__Task objective__: Looking at the listing below, retype exactly the lines starting at the one containing "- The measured" and ending at the one containing "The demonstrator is", both included, and nothing else.

__Information shown__:

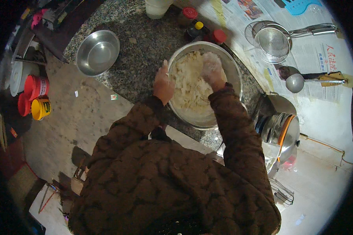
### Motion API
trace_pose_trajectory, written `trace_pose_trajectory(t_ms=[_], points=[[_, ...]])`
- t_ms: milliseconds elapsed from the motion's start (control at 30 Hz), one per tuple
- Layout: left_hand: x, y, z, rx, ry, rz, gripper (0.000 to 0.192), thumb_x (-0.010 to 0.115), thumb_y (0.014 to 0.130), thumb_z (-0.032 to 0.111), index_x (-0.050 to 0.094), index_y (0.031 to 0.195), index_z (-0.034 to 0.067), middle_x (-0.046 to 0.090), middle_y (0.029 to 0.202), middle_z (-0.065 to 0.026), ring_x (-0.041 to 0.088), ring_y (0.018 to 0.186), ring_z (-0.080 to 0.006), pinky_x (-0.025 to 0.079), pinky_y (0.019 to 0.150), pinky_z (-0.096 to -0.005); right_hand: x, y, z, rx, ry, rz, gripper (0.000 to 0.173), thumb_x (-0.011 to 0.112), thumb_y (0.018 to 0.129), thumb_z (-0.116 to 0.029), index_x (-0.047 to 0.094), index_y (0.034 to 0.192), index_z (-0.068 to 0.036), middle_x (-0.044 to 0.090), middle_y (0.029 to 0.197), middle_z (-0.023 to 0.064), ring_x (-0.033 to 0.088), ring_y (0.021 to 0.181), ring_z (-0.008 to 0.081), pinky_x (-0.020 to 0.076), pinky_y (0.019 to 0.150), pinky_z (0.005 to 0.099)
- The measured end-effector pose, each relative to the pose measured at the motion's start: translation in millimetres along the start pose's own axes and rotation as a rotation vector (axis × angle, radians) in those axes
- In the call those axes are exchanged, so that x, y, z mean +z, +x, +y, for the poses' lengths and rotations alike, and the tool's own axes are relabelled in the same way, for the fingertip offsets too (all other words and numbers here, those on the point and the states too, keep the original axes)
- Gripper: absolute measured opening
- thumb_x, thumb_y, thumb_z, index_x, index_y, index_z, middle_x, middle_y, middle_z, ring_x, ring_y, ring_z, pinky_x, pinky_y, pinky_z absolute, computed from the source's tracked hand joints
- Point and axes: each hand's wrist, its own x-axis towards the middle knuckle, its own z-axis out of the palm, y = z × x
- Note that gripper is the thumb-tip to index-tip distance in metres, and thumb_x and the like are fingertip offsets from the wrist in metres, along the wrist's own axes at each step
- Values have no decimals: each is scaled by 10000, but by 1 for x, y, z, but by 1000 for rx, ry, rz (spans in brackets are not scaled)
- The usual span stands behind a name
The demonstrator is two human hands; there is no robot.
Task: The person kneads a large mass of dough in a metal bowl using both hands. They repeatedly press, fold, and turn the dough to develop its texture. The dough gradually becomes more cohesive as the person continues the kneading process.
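A large round metal basin [237, 70] stands on the speckled stone counter, with pale, lumpy dough [191, 82] inside it. My right hand [213, 70], coated white with flour or dough, presses on the dough near the basin's far right side; its fingers are bent, and whether they grip any dough cannot be told. At the left rim rests my left hand [164, 83], fingers pointing away from me, its thumb side against the basin wall. Some white dough sticks to that hand. Both forearms are in brown quilted sleeves.
An empty metal bowl [97, 53] sits at the counter's left edge. Bottles with red and yellow caps [199, 25] and a whitish tub [158, 8] stand behind the basin. Strainers [272, 43] and a ladle [295, 83] hang on the newspapered wall; stacked metal pots [278, 132] are at right.
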Motion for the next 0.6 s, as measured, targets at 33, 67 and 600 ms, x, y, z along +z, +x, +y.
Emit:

__Task result__:
- The measured end-effector pose, each relative to the pose measured at the motion's start: translation in millimetres along the start pose's own axes and rotation as a rotation vector (axis × angle, radians) in those axes
- In the call those axes are exchanged, so that x, y, z mean +z, +x, +y, for the poses' lengths and rotations alike, and the tool's own axes are relabelled in the same way, for the fingertip offsets too (all other words and numbers here, those on the point and the states too, keep the original axes)
- Gripper: absolute measured opening
- thumb_x, thumb_y, thumb_z, index_x, index_y, index_z, middle_x, middle_y, middle_z, ring_x, ring_y, ring_z, pinky_x, pinky_y, pinky_z absolute, computed from the source's tracked hand joints
- Point and axes: each hand's wrist, its own x-axis towards the middle knuckle, its own z-axis out of the palm, y = z × x
- Note that gripper is the thumb-tip to index-tip distance in metres, and thumb_x and the like are fingertip offsets from the wrist in metres, along the wrist's own axes at each step
- Values have no decimals: each is scaled by 10000, but by 1 for x, y, z, but by 1000 for rx, ry, rz (spans in brackets are not scaled)
- The usual span stands behind a name
The demonstrator is two human hands; there is no robot.

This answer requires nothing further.